EXERCISE DIRECTIONS — The reply should be an exact repeat of the listing, with no pictures in it.

COLLECTED DATA —
────────

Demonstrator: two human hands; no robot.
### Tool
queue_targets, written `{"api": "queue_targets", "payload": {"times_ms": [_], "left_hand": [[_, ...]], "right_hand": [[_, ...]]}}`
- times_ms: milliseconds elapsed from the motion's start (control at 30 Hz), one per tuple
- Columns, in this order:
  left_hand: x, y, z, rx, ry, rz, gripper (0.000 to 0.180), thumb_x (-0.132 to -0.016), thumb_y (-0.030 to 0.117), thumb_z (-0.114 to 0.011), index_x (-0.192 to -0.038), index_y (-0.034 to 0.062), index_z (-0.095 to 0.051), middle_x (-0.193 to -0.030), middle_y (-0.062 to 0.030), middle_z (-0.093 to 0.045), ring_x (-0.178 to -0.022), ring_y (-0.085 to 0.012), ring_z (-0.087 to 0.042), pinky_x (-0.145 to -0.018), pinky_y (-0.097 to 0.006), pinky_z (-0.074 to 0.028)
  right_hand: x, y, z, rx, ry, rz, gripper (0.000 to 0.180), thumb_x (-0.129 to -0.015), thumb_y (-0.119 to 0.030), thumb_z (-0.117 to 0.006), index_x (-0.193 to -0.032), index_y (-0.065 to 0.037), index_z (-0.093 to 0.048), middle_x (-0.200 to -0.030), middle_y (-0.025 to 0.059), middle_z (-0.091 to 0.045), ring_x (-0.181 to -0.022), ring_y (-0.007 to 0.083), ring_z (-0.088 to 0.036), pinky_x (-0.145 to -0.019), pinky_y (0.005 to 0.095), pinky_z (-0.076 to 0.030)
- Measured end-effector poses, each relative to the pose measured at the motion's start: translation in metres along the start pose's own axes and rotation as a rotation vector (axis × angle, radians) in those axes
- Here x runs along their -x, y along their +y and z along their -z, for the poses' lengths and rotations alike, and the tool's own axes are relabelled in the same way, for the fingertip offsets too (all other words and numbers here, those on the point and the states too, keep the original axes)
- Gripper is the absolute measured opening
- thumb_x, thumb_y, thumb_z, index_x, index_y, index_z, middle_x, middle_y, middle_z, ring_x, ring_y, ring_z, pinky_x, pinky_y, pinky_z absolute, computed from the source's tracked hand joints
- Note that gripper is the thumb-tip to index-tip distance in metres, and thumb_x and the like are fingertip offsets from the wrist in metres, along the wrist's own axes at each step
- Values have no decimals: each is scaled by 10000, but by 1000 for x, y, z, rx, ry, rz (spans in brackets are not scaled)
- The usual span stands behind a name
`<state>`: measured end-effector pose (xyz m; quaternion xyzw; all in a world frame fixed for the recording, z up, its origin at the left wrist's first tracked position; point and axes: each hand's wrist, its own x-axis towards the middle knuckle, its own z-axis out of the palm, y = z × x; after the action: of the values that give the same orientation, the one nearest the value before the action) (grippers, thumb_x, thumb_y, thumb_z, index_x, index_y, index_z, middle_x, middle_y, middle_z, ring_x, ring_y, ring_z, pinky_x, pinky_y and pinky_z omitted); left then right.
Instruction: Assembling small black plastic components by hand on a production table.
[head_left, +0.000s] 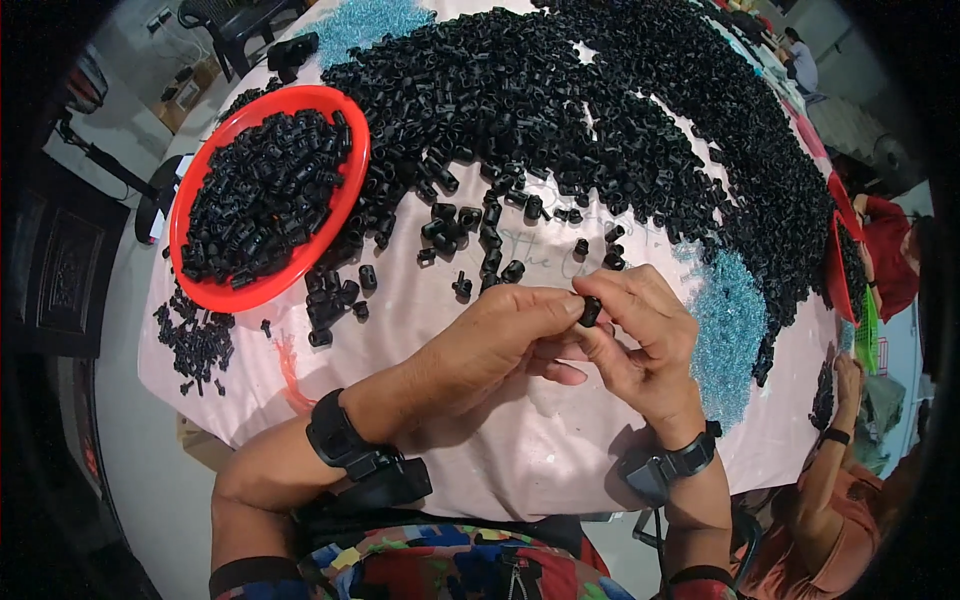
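Over the near part of the table, my two hands meet at one small black plastic part (591, 312). My right hand (648, 345) pinches it between thumb and forefinger. The thumb of my left hand (510, 322) presses at the same part from the other side, its fingers curled below and partly hidden. Just beyond my hands lie several loose black plastic parts (492, 245), some standing in a rough row. A small stemmed black piece (462, 285) sits alone near my left wrist.
A red basin (363, 165) heaped with black parts stands at the left. Big piles of black parts (560, 90) cover the far table. Clear bluish small pieces (728, 340) lie at the right, small black pieces (195, 340) and pink string (290, 375) at the left. Other people (835, 510) sit along the right.
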<state>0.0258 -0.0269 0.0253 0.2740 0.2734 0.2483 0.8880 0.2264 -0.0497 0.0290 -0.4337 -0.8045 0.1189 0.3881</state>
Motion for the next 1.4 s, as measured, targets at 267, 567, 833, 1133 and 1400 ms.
{"api": "queue_targets", "payload": {"times_ms": [267, 567, 833, 1133, 1400], "left_hand": [[2, 6, -1, -108, 62, -52, 255, -1001, 256, -677, -1151, 51, -701, -1046, -28, -719, -909, -82, -675, -812, -238, -548], [-6, 1, 12, -306, 69, -133, 240, -995, 270, -693, -1091, 51, -698, -978, -12, -708, -843, -90, -671, -756, -260, -565], [-8, 6, 14, -87, 68, -142, 404, -1060, 388, -567, -1159, 7, -660, -1087, -87, -699, -954, -174, -728, -728, -265, -584], [-3, 4, 9, -210, 71, -143, 416, -1048, 405, -582, -1176, 21, -676, -1091, -57, -710, -922, -134, -722, -658, -244, -576], [-11, -9, 12, -443, 53, -236, 294, -1022, 320, -646, -1120, 53, -718, -927, -4, -728, -852, -74, -696, -641, -219, -542]], "right_hand": [[-1, -2, 0, -19, 19, -17, 518, -674, -4, -827, -1181, -27, -725, -1103, 118, -705, -932, 259, -655, -781, 329, -540], [-2, 1, -2, 23, 19, 39, 505, -668, -9, -847, -1159, -26, -731, -1094, 114, -704, -926, 262, -652, -777, 338, -536], [2, 1, 6, -15, 35, -60, 434, -732, -36, -840, -1151, -22, -730, -1069, 122, -721, -890, 254, -658, -736, 329, -535], [1, -6, 8, -30, 31, -25, 360, -813, -122, -815, -1145, -20, -721, -1042, 137, -719, -863, 252, -658, -718, 324, -535], [3, -15, 4, -4, 57, -119, 437, -779, -81, -808, -1200, -18, -709, -1132, 139, -698, -967, 273, -637, -741, 338, -522]]}}
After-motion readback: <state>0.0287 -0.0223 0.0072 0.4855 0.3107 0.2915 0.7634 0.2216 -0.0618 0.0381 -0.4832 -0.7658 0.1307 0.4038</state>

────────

COMPLETED EXERCISE —
Demonstrator: two human hands; no robot.
### Tool
queue_targets, written `{"api": "queue_targets", "payload": {"times_ms": [_], "left_hand": [[_, ...]], "right_hand": [[_, ...]]}}`
- times_ms: milliseconds elapsed from the motion's start (control at 30 Hz), one per tuple
- Columns, in this order:
  left_hand: x, y, z, rx, ry, rz, gripper (0.000 to 0.180), thumb_x (-0.132 to -0.016), thumb_y (-0.030 to 0.117), thumb_z (-0.114 to 0.011), index_x (-0.192 to -0.038), index_y (-0.034 to 0.062), index_z (-0.095 to 0.051), middle_x (-0.193 to -0.030), middle_y (-0.062 to 0.030), middle_z (-0.093 to 0.045), ring_x (-0.178 to -0.022), ring_y (-0.085 to 0.012), ring_z (-0.087 to 0.042), pinky_x (-0.145 to -0.018), pinky_y (-0.097 to 0.006), pinky_z (-0.074 to 0.028)
  right_hand: x, y, z, rx, ry, rz, gripper (0.000 to 0.180), thumb_x (-0.129 to -0.015), thumb_y (-0.119 to 0.030), thumb_z (-0.117 to 0.006), index_x (-0.193 to -0.032), index_y (-0.065 to 0.037), index_z (-0.093 to 0.048), middle_x (-0.200 to -0.030), middle_y (-0.025 to 0.059), middle_z (-0.091 to 0.045), ring_x (-0.181 to -0.022), ring_y (-0.007 to 0.083), ring_z (-0.088 to 0.036), pinky_x (-0.145 to -0.019), pinky_y (0.005 to 0.095), pinky_z (-0.076 to 0.030)
- Measured end-effector poses, each relative to the pose measured at the motion's start: translation in metres along the start pose's own axes and rotation as a rotation vector (axis × angle, radians) in those axes
- Here x runs along their -x, y along their +y and z along their -z, for the poses' lengths and rotations alike, and the tool's own axes are relabelled in the same way, for the fingertip offsets too (all other words and numbers here, those on the point and the states too, keep the original axes)
- Gripper is the absolute measured opening
- thumb_x, thumb_y, thumb_z, index_x, index_y, index_z, middle_x, middle_y, middle_z, ring_x, ring_y, ring_z, pinky_x, pinky_y, pinky_z absolute, computed from the source's tracked hand joints
- Note that gripper is the thumb-tip to index-tip distance in metres, and thumb_x and the like are fingertip offsets from the wrist in metres, along the wrist's own axes at each step
- Values have no decimals: each is scaled by 10000, but by 1000 for x, y, z, rx, ry, rz (spans in brackets are not scaled)
- The usual span stands behind a name
`<state>`: measured end-effector pose (xyz m; quaternion xyzw; all in a world frame fixed for the recording, z up, its origin at the left wrist's first tracked position; point and axes: each hand's wrist, its own x-axis towards the middle knuckle, its own z-axis out of the palm, y = z × x; after the action: of the values that give the same orientation, the one nearest the value before the action) (grippers, thumb_x, thumb_y, thumb_z, index_x, index_y, index_z, middle_x, middle_y, middle_z, ring_x, ring_y, ring_z, pinky_x, pinky_y and pinky_z omitted); left then right.
Instruction: Assembling small black plastic components by hand on a production table.
[head_left, +0.000s] 
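Over the near part of the table, my two hands meet at one small black plastic part (591, 312). My right hand (648, 345) pinches it between thumb and forefinger. The thumb of my left hand (510, 322) presses at the same part from the other side, its fingers curled below and partly hidden. Just beyond my hands lie several loose black plastic parts (492, 245), some standing in a rough row. A small stemmed black piece (462, 285) sits alone near my left wrist.
A red basin (363, 165) heaped with black parts stands at the left. Big piles of black parts (560, 90) cover the far table. Clear bluish small pieces (728, 340) lie at the right, small black pieces (195, 340) and pink string (290, 375) at the left. Other people (835, 510) sit along the right.
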<state>0.0258 -0.0269 0.0253 0.2740 0.2734 0.2483 0.8880 0.2264 -0.0497 0.0290 -0.4337 -0.8045 0.1189 0.3881</state>
Motion for the next 1.4 s, as measured, targets at 267, 567, 833, 1133 and 1400 ms.
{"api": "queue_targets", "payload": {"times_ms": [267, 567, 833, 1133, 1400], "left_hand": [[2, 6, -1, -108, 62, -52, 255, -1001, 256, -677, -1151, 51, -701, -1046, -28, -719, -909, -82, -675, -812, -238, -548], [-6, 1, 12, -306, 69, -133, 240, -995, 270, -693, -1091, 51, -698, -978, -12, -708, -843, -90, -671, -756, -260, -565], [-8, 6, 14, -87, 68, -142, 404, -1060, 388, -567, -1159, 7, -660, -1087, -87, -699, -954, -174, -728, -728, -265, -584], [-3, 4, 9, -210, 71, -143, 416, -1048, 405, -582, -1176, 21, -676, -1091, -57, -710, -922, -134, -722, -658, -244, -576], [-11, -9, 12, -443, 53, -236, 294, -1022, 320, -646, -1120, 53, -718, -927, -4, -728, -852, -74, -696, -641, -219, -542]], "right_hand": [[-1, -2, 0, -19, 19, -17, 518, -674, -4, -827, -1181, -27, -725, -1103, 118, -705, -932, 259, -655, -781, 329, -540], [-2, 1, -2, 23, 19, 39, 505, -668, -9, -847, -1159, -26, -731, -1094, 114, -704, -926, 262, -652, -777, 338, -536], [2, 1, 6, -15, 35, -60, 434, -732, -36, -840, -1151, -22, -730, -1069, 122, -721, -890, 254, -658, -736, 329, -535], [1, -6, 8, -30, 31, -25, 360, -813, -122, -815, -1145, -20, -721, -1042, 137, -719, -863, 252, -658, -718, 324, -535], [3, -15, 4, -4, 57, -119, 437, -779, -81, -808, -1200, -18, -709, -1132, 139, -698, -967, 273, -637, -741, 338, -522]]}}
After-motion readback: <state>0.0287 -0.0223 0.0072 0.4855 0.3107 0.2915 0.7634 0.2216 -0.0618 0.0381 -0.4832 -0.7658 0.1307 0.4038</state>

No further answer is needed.